It also declares that state law concerning “discriminatory practices” will “supersede and pre-empt any ordinance” or regulation of any local government. North Carolina state law does not prohibit discrimination based on sexual orientation or gender identity.
“This outrageous new law not only strips away the ability of local jurisdictions to protect LGBT people from discrimination, but it goes further and targets transgender students who deserve to be treated equally at school — not harassed and excluded,” said Human Rights Campaign President Chad Griffin.
McCrory allowed the state legislature to hold a special session just to consider the measure, aimed specifically at an ordinance approved by the Charlotte City Council in February. The city sought to prohibit discrimination based on their gender identity. But the new state law, “Public Facilities Privacy and Security Act,” prohibits any local government from passing non-discrimination ordinances.
HRC said legislators had only five minutes to review the bill before voting on it and that Democrats in the Senate walked out, rather than vote on the measure.
In a statement released Wednesday, McCrory called Charlotte’s ordinance a “radical breach of trust and security under the false argument of equal access” and said it endangered the “basic expectation of privacy in the most personal of settings, a restroom or locker room.”
Mara Keisling, executive director of the National Center for Transgender Equality, said 76 percent of transgender people do not have an updated birth certificate. Jenny Pizer, law and policy director for Lambda Legal, said the law makes it impossible for transgender people to stay in school, hold jobs or access public services because “as a practical and safety matter” they are barred from using bathroom facilities.
The legislature’s debate echoed remarks heard frequently during the recent battle over a non-discrimination ordinance in Houston, where a referendum overturned the city’s non-discrimination law, HERO, which prohibited numerous categories of discrimination, including race, religion, sexual orientation, and gender identity.
But in Houston, the referendum simply repealed the ordinance. In North Carolina, the new law repeals all existing local ordinances that prohibit sexual orientation and gender identity discrimination and forecloses any future local ordinances.
According to HRC, North Carolina is the first state “to enact such a law attacking transgender students.” Kansas is bucking to be next. Kansas legislators on March 16 introduced bills to the House and Senate that call for all public schools to label restrooms by gender and enables students who encounter “a person of the opposite sex” in their restroom or locker to sue the school for $2,500 for “each instance” and monetary damages for “all psychological, emotional, and physical harm suffered.”

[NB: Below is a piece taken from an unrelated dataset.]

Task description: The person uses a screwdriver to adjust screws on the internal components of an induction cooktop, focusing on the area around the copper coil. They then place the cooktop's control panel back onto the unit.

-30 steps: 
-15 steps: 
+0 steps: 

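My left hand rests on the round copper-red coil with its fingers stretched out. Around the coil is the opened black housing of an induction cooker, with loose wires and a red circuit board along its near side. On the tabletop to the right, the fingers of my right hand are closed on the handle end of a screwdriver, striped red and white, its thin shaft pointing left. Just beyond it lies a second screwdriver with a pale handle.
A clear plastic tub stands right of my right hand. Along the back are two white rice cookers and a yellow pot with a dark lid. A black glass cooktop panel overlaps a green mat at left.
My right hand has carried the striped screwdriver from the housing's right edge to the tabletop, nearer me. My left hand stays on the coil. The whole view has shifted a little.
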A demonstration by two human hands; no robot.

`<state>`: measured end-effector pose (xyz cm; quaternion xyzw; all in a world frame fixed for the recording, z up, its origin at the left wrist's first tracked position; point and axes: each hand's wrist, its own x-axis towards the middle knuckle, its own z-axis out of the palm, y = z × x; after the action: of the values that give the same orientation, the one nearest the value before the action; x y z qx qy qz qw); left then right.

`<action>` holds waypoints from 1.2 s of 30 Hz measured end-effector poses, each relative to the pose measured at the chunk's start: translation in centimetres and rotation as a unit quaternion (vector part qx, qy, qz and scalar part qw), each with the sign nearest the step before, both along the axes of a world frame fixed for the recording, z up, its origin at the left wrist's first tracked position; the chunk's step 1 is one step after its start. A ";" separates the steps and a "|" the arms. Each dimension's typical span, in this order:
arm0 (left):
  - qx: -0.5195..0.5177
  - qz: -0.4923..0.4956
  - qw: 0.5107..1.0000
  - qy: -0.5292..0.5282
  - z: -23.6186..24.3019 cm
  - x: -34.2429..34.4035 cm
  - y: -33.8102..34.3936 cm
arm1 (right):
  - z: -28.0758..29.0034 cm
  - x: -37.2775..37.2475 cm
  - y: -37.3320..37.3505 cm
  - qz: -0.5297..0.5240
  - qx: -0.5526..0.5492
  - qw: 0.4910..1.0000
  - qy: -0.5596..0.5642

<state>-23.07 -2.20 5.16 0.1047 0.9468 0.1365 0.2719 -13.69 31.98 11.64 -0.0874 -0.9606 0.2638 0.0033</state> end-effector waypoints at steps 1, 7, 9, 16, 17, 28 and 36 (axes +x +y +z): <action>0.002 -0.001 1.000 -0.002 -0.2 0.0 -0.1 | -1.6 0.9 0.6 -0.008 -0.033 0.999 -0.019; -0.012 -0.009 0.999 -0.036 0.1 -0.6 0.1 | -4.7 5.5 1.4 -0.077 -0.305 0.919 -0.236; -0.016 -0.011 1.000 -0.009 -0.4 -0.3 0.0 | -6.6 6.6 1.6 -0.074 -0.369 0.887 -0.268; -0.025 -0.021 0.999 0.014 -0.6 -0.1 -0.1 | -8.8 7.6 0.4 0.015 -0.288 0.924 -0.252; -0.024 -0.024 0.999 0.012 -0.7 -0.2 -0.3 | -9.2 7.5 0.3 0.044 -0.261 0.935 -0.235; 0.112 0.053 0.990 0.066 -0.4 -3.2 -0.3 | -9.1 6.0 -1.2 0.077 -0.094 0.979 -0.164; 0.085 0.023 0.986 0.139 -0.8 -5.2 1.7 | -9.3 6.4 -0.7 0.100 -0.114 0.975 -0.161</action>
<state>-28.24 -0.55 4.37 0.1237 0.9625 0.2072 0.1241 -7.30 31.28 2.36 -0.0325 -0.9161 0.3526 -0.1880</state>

Earlier this month, South Dakota’s Republican governor, Dennis Daugaard, vetoed a bill similar to North Carolina’s, though it required transgender people to use “single-occupancy” restrooms or locker rooms.
But a number of states are still considering such legislation. The Illinois legislature has a similar bill pending before a House committee. Other states considering laws relating to gender identity and/or religious justifications for discrimination against LGBT people include Indiana, Mississippi, Missouri, Oklahoma, Washington and Wisconsin.
Two bills seeking to limit use of public bathrooms by transgender people failed in the Virginia legislature last month, including one that sought to fine students $50 if they used the wrong bathroom.
Similar bills died in Kentucky and Tennessee.
Massachusetts is considering a pro-trans bill; to provide “equal access to public places regardless of gender identity.”